**Activity:** Please print the listing that follows word for word, but skip any pictures it holds.

[Opening Dataset excerpt section]

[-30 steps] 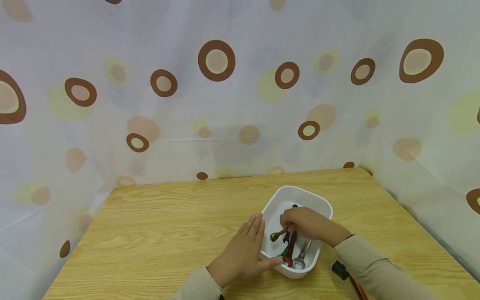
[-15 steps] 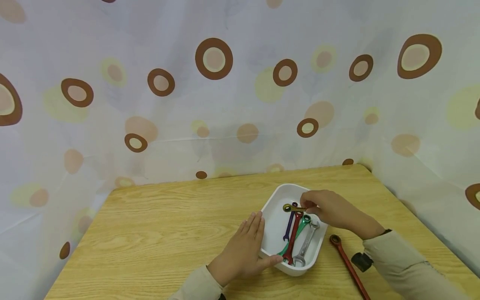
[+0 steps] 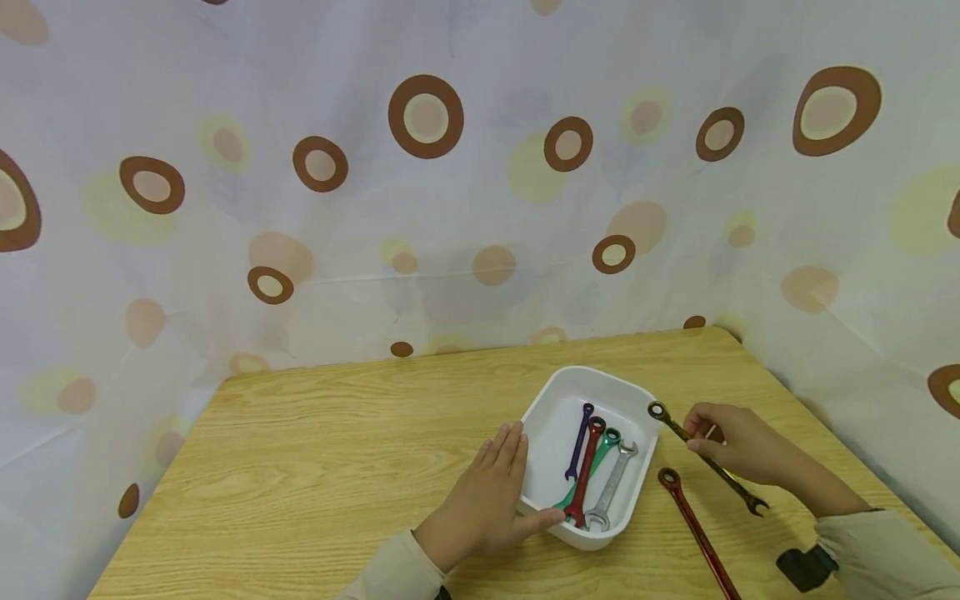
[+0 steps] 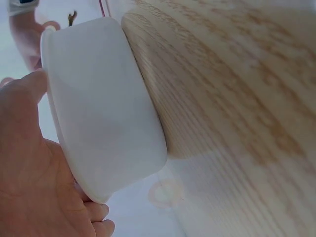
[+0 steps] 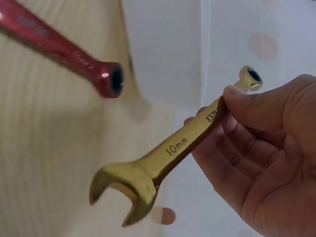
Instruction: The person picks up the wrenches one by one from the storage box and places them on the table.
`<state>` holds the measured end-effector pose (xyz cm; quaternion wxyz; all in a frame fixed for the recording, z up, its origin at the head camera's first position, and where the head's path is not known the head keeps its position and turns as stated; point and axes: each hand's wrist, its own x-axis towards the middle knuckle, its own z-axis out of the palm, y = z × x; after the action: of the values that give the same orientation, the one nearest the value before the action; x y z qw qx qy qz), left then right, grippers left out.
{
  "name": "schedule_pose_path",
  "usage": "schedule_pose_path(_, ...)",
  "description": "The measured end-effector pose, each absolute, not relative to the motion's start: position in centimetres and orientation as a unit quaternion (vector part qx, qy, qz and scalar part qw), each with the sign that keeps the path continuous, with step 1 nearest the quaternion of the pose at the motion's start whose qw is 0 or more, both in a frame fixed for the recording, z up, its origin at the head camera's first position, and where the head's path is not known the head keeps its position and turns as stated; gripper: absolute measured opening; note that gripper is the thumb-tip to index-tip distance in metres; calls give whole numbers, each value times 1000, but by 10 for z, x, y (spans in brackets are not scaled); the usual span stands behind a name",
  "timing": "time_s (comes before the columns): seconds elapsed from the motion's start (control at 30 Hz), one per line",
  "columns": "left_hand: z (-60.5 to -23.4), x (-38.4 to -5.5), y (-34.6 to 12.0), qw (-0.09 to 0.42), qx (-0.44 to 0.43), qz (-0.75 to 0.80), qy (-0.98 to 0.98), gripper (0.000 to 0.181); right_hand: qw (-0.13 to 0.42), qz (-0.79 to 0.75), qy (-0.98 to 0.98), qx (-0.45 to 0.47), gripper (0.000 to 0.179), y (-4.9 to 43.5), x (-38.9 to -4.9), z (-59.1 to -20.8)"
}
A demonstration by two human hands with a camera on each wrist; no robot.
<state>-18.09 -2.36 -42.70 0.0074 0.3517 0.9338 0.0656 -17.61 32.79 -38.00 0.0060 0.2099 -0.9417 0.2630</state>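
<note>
My right hand [image 3: 738,442] pinches a gold combination wrench [image 3: 677,429] between thumb and fingers, over the table just right of a white plastic tub [image 3: 551,442]. In the right wrist view this wrench [image 5: 173,148] is marked 10mm, its open end toward the camera side and its ring end beyond the thumb. My left hand [image 3: 480,504] rests against the tub's near left corner, fingers straight along the side and thumb over the front rim. Inside the tub lie a purple wrench [image 3: 579,442], a red wrench [image 3: 587,471], a green wrench [image 3: 603,450] and a silver wrench [image 3: 613,487].
Another red ratchet wrench [image 3: 696,523] lies on the wooden table [image 3: 337,467], right of the tub and below the gold wrench. A spotted sheet [image 3: 450,208] hangs behind the table and along both sides.
My right hand has lifted the gold wrench out of the tub and carried it right, over the table. My left hand has stayed against the tub.
</note>
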Motion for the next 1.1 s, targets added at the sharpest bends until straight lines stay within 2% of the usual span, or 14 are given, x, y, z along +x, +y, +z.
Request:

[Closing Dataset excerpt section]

**Output:**
[-30 steps] 
[-15 steps] 
[+0 steps] 
[+0 steps] 
[+0 steps] 
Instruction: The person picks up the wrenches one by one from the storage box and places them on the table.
`<state>` holds the measured end-effector pose (xyz cm; quaternion wxyz; all in a frame fixed for the recording, z up, its origin at the head camera's first position, and where the head's path is not known the head keeps its position and turns as stated; point and axes: each hand's wrist, its own x-axis towards the middle knuckle, its own z-axis out of the palm, y = z × x; after the action: of the values that give the same orientation, the one nearest the value before the action; x y z qw qx qy qz), left then right, grippers left out.
{
  "name": "schedule_pose_path",
  "usage": "schedule_pose_path(_, ...)",
  "description": "The measured end-effector pose, each absolute, not relative to the motion's start: position in centimetres and orientation as a unit quaternion (vector part qx, qy, qz and scalar part qw), each with the sign that keeps the path continuous, with step 1 nearest the quaternion of the pose at the motion's start whose qw is 0 or more, both in a frame fixed for the recording, z up, its origin at the head camera's first position, and where the head's path is not known the head keeps its position and turns as stated; gripper: absolute measured opening; note that gripper is the thumb-tip to index-tip distance in metres; calls give whole numbers, each value times 1000, but by 10 for z, x, y (spans in brackets are not scaled); the usual span stands behind a name",
  "timing": "time_s (comes before the columns): seconds elapsed from the motion's start (control at 30 Hz), one per line",
  "columns": "left_hand: z (-60.5 to -23.4), x (-38.4 to -5.5), y (-34.6 to 12.0), qw (-0.09 to 0.42), qx (-0.44 to 0.43), qz (-0.75 to 0.80), qy (-0.98 to 0.98), gripper (0.000 to 0.181); right_hand: qw (-0.13 to 0.42), qz (-0.79 to 0.75), qy (-0.98 to 0.98), qx (-0.45 to 0.47), gripper (0.000 to 0.179), y (-4.9 to 43.5), x (-38.9 to -4.9), z (-59.1 to -20.8)"
}
A demonstration by two human hands with a camera on each wrist; no robot.
<state>-18.09 -2.36 -42.70 0.0074 0.3517 0.9338 0.0656 -17.61 32.79 -38.00 0.0060 0.2099 -0.9417 0.2630</state>
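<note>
My right hand [image 3: 738,442] pinches a gold combination wrench [image 3: 677,429] between thumb and fingers, over the table just right of a white plastic tub [image 3: 551,442]. In the right wrist view this wrench [image 5: 173,148] is marked 10mm, its open end toward the camera side and its ring end beyond the thumb. My left hand [image 3: 480,504] rests against the tub's near left corner, fingers straight along the side and thumb over the front rim. Inside the tub lie a purple wrench [image 3: 579,442], a red wrench [image 3: 587,471], a green wrench [image 3: 603,450] and a silver wrench [image 3: 613,487].
Another red ratchet wrench [image 3: 696,523] lies on the wooden table [image 3: 337,467], right of the tub and below the gold wrench. A spotted sheet [image 3: 450,208] hangs behind the table and along both sides.
My right hand has lifted the gold wrench out of the tub and carried it right, over the table. My left hand has stayed against the tub.
</note>
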Motion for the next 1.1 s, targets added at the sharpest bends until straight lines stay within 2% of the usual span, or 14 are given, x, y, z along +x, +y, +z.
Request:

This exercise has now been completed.